*What the exercise asks*. Copy, exactly as written, the lines that begin at the one containing "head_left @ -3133" and end at the one containing "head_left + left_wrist". Skip any pictures in the data below.

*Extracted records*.
★ ★ ★ ★ ★ ★ ★

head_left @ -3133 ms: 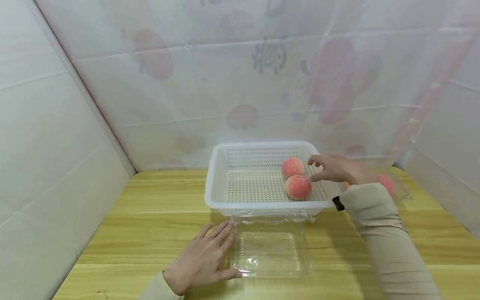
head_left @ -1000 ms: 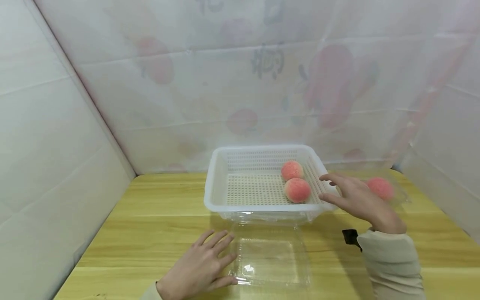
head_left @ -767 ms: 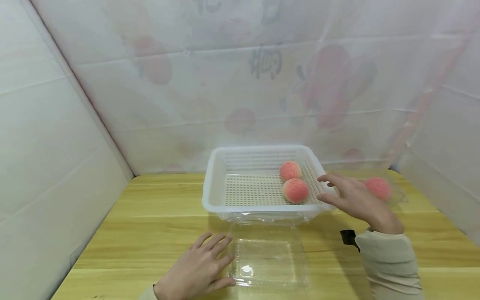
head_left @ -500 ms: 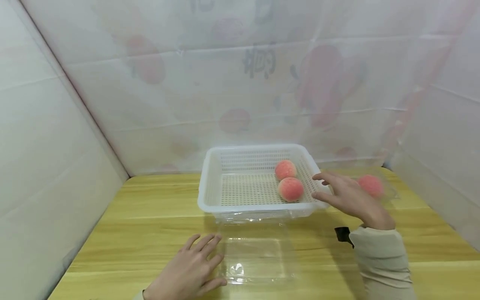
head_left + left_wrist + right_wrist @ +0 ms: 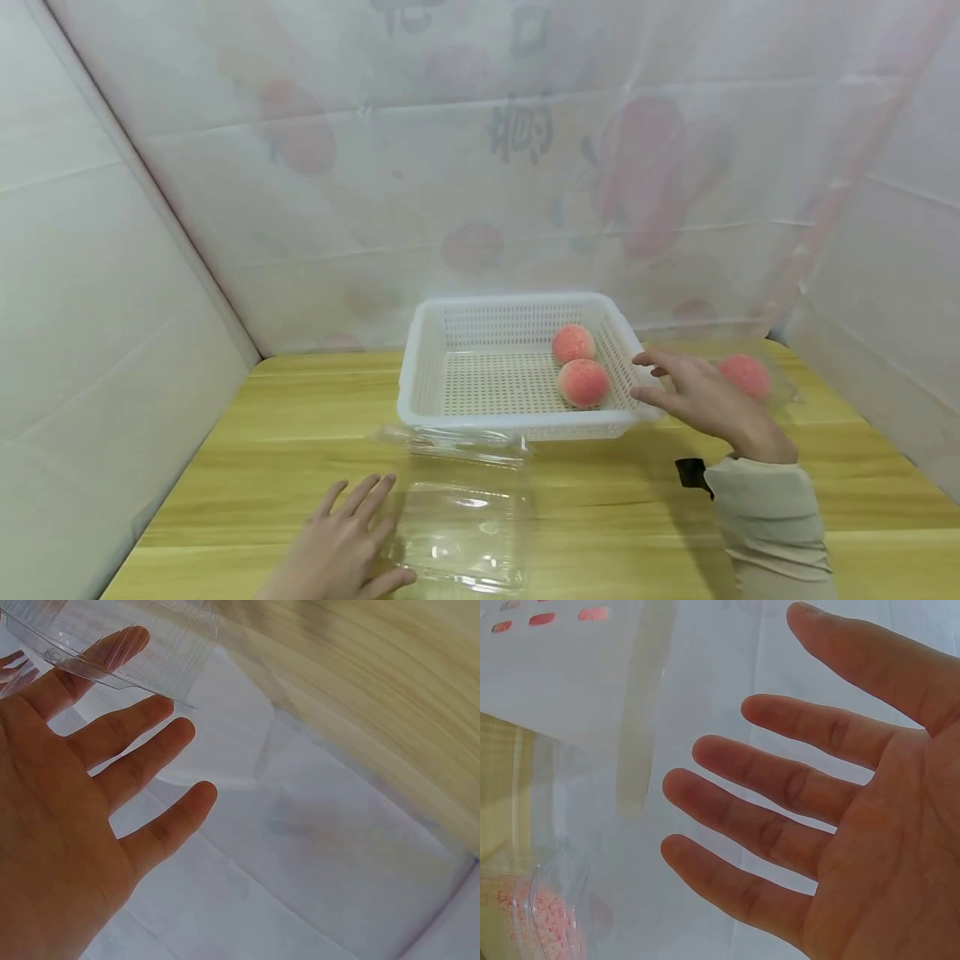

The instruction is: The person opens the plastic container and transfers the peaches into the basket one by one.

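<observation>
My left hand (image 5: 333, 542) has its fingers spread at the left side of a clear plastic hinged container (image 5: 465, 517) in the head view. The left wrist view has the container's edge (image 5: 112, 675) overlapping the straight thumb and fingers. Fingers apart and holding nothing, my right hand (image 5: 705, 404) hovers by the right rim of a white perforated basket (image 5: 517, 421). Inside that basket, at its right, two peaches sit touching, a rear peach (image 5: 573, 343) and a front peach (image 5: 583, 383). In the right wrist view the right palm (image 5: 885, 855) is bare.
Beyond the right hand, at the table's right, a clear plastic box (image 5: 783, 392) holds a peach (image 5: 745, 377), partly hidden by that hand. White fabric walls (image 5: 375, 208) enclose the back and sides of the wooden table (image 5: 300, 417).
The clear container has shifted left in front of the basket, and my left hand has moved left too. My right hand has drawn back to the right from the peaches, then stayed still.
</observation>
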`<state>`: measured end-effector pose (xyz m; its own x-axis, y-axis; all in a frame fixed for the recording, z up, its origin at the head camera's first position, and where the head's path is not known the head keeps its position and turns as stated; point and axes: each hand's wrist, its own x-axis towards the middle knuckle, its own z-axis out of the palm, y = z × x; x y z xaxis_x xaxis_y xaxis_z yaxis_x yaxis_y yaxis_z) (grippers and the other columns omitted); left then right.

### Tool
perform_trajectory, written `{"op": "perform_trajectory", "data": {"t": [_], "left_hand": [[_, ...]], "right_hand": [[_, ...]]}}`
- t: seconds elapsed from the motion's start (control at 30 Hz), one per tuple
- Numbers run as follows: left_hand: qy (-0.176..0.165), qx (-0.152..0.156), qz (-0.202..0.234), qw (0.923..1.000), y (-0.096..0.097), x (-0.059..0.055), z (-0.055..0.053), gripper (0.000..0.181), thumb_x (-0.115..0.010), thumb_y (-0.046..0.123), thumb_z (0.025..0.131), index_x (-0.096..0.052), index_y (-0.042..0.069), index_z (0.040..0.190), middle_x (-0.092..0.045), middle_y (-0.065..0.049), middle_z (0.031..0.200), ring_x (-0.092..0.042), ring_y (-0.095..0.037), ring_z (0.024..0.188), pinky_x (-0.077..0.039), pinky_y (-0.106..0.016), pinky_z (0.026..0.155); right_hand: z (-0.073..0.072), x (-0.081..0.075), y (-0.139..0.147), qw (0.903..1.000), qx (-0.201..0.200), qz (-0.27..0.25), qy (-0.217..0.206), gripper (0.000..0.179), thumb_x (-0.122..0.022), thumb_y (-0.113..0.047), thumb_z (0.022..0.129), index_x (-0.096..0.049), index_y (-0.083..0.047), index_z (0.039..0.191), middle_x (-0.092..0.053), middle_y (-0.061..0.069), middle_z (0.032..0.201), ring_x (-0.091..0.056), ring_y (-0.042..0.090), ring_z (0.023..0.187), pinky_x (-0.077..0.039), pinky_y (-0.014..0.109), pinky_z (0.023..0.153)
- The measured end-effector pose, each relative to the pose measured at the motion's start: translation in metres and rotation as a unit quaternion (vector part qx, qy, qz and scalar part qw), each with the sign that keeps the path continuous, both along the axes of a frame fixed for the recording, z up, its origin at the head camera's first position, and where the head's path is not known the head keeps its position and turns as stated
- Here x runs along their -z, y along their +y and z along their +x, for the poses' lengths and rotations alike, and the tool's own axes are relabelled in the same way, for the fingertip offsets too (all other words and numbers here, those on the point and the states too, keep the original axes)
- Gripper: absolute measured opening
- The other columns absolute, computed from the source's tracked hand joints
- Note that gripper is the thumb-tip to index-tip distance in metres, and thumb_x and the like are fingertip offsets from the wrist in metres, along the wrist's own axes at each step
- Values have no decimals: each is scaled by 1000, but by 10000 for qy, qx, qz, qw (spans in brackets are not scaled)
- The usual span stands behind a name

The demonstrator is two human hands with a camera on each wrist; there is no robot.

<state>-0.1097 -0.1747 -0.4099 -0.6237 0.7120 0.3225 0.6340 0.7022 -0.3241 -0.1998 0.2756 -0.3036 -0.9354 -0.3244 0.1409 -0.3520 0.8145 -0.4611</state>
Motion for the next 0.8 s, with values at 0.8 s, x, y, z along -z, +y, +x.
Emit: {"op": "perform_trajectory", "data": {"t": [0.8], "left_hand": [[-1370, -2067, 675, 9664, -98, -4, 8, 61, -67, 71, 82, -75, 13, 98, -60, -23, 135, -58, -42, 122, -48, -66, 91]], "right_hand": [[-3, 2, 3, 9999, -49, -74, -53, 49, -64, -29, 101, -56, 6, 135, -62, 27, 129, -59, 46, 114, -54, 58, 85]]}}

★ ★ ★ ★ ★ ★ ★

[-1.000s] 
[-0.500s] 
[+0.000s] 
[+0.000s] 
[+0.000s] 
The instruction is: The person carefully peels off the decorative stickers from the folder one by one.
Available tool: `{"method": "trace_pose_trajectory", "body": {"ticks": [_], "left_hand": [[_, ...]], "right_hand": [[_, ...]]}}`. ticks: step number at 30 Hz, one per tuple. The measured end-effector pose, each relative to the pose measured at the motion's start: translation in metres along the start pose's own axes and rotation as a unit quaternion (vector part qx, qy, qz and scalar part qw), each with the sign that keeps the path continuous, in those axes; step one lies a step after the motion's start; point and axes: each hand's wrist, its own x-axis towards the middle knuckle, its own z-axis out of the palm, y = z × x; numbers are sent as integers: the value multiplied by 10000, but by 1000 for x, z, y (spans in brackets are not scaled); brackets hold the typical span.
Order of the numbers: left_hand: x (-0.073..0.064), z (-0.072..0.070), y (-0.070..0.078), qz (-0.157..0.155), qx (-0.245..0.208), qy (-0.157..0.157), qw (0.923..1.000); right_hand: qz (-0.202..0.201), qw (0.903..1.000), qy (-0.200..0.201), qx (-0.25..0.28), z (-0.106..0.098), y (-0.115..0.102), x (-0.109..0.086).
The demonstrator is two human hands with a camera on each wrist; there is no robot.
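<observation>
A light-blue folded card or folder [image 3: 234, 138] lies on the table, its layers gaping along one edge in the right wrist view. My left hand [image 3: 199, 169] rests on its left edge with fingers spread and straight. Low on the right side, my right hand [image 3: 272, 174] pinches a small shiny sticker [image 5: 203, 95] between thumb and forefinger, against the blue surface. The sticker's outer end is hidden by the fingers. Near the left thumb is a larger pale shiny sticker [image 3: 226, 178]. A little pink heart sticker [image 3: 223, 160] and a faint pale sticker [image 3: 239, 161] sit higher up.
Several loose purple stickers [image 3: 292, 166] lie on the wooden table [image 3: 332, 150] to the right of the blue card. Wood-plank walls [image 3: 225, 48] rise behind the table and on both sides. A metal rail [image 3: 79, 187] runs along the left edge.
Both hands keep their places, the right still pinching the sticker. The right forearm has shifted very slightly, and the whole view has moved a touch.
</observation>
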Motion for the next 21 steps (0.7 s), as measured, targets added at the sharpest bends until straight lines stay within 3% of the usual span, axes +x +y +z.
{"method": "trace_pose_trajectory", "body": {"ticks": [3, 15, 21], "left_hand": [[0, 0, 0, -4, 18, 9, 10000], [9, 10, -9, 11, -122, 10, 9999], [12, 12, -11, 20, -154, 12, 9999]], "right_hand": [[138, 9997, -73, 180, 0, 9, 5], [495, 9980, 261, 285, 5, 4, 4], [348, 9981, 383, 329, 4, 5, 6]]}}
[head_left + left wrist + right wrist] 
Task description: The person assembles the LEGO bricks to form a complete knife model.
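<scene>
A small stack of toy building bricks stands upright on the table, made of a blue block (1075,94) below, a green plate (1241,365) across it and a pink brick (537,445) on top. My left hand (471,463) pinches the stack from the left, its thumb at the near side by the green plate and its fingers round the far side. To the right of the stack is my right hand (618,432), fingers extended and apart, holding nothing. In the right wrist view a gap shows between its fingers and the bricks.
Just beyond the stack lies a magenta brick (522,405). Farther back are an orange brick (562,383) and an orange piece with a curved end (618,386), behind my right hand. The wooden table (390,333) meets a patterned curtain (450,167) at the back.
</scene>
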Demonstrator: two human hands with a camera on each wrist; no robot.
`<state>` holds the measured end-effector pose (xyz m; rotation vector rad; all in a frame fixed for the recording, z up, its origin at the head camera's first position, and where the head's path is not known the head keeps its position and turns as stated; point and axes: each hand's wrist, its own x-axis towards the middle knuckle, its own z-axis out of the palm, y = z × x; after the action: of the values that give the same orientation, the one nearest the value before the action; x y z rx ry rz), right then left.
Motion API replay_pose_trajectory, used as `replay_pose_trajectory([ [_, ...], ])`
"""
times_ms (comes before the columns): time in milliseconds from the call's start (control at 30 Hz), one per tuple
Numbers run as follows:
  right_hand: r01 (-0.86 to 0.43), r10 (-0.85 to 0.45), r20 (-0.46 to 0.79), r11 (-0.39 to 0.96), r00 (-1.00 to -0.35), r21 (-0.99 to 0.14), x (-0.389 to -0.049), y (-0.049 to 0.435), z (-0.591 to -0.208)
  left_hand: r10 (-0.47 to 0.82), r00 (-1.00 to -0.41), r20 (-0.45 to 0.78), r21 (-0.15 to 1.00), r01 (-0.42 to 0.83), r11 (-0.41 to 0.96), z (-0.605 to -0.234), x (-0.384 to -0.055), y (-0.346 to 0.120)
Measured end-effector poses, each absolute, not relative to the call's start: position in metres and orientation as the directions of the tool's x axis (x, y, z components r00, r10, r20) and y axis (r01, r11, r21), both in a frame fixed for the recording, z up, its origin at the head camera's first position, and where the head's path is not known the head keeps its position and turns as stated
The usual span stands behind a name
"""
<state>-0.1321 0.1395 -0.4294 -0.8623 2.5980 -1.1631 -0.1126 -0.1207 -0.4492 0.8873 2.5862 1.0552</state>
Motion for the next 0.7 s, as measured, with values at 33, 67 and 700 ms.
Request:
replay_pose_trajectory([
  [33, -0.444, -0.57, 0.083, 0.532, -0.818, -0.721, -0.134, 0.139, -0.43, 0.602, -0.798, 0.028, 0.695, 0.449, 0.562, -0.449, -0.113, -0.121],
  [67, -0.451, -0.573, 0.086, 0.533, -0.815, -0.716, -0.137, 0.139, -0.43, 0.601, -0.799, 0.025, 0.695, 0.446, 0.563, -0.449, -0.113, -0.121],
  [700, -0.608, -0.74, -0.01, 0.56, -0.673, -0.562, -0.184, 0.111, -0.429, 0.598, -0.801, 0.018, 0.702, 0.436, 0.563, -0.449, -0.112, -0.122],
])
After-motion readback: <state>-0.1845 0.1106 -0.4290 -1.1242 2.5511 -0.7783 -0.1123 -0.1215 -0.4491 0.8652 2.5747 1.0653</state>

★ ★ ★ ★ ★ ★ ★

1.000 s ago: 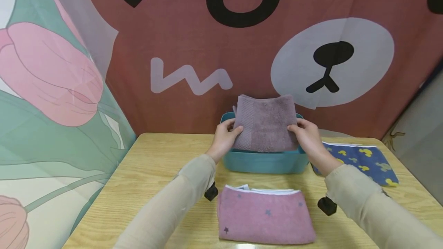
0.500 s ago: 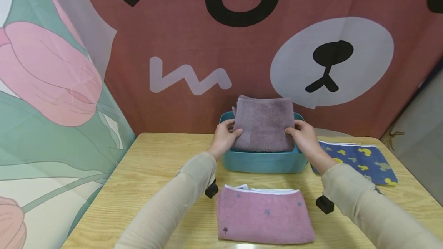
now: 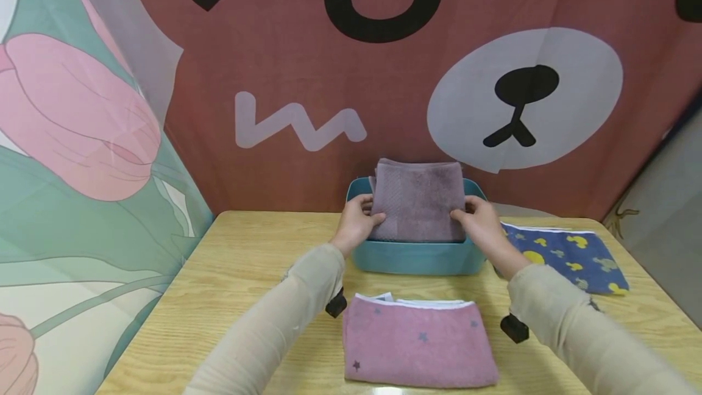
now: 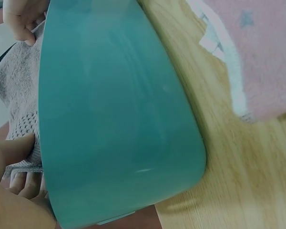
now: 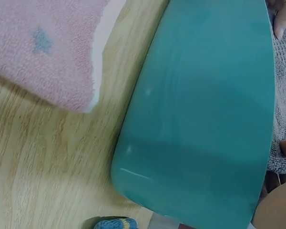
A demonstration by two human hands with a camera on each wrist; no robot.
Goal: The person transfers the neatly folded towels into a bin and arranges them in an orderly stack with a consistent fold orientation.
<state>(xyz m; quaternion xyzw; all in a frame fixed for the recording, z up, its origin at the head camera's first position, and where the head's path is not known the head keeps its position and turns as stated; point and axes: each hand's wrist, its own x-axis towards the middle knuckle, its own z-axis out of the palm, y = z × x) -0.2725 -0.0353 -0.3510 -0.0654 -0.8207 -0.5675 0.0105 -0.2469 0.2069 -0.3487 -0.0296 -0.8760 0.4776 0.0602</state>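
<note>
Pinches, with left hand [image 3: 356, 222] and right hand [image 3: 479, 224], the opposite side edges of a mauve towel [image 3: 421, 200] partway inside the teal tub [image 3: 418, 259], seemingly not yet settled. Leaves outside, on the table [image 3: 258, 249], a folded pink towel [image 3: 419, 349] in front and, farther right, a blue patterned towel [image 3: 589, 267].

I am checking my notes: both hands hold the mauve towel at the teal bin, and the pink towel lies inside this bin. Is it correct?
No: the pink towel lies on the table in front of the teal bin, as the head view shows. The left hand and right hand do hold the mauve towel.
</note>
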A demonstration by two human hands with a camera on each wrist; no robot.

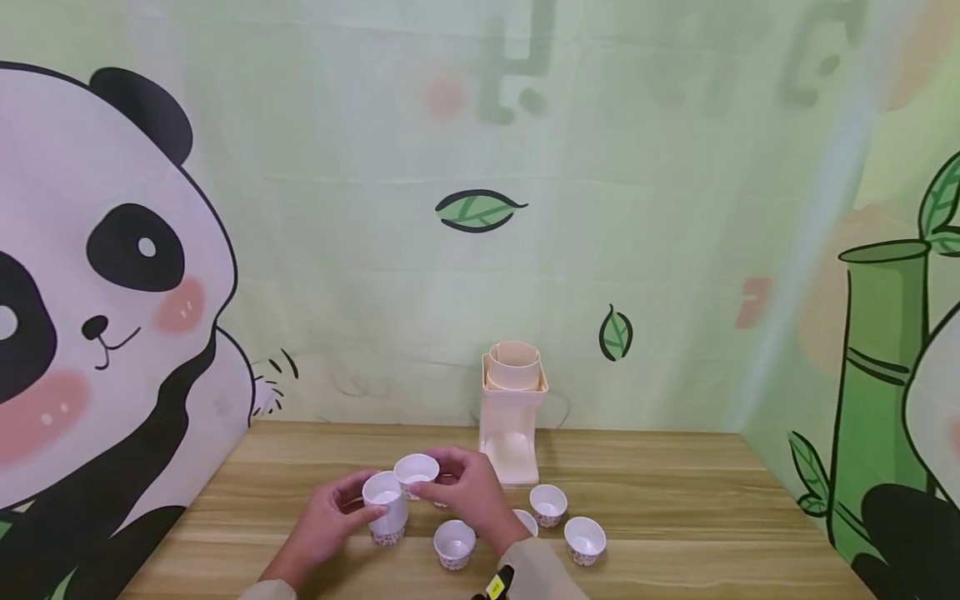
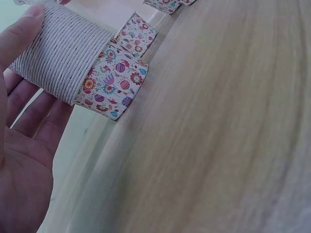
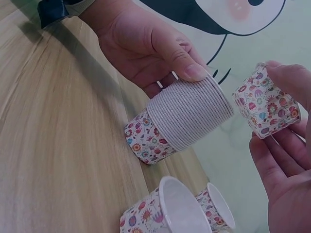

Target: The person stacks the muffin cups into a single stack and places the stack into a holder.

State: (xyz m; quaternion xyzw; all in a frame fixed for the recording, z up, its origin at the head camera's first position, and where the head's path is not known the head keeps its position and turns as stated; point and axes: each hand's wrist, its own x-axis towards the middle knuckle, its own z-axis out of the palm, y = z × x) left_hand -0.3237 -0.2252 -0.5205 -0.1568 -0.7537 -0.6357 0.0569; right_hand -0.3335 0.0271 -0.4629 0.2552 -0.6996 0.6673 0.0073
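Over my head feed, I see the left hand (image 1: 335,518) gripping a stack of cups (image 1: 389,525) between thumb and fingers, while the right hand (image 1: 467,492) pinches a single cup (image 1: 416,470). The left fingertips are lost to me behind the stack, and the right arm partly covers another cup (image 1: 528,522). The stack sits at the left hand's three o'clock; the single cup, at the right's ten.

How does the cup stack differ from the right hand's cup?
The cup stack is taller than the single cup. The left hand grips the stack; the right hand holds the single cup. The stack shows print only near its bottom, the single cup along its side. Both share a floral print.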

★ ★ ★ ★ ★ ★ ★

*Result for this exercise*.
head_left @ -3133 ms: 
head_left @ -1000 ms: 
head_left @ -767 ms: 
head_left @ -500 ms: 
head_left + left_wrist + right_wrist @ +0 ms: 

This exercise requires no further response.